• **Task directions**:
Ignore the pictures in the data below and set down exactly the lines from its first line through the line containing "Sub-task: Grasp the".

• **Exercise data**:
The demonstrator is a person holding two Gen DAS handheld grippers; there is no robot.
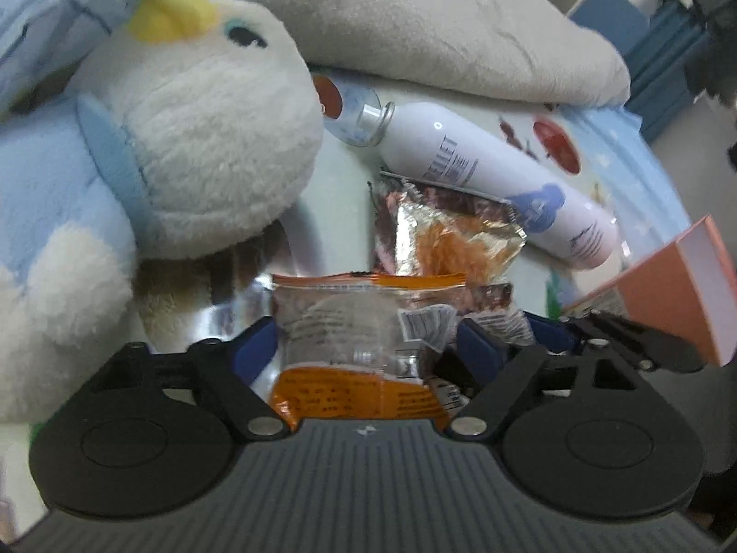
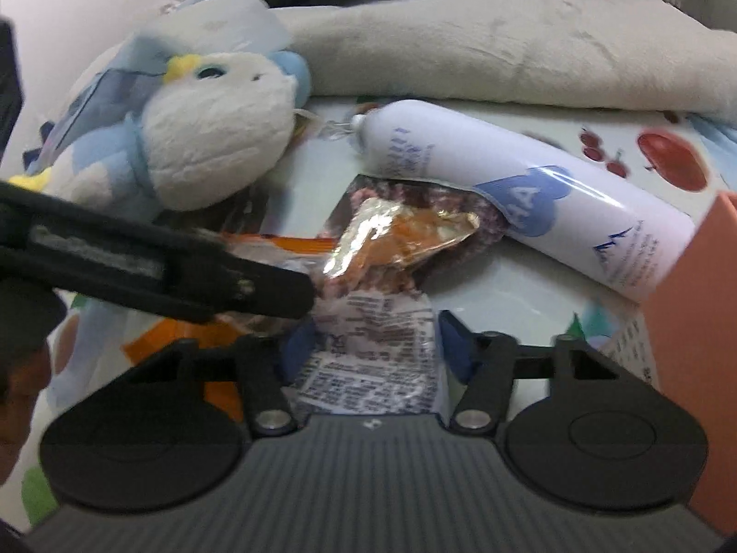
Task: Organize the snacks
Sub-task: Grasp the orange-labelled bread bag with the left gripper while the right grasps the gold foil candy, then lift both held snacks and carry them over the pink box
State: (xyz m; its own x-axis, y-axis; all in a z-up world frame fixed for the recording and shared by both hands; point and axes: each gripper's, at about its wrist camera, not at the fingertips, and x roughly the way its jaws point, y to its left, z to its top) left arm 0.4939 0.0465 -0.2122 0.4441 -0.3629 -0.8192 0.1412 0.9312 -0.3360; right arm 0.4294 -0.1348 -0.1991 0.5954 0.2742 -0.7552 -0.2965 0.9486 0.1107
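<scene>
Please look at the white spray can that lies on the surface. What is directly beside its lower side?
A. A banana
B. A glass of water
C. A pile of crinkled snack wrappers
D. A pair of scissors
C. The white spray can lies on its side, and the crinkled snack wrappers sit right against its lower edge; the left wrist view shows the same, with the wrappers below the can.

Home bedroom, prob. a bed: plush toy (image 1: 184,138), grey blanket (image 1: 437,23), fruit-print sheet (image 2: 668,161).
</scene>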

• **The completed task**:
The demonstrator is a person holding two Gen DAS handheld grippers; there is no robot.
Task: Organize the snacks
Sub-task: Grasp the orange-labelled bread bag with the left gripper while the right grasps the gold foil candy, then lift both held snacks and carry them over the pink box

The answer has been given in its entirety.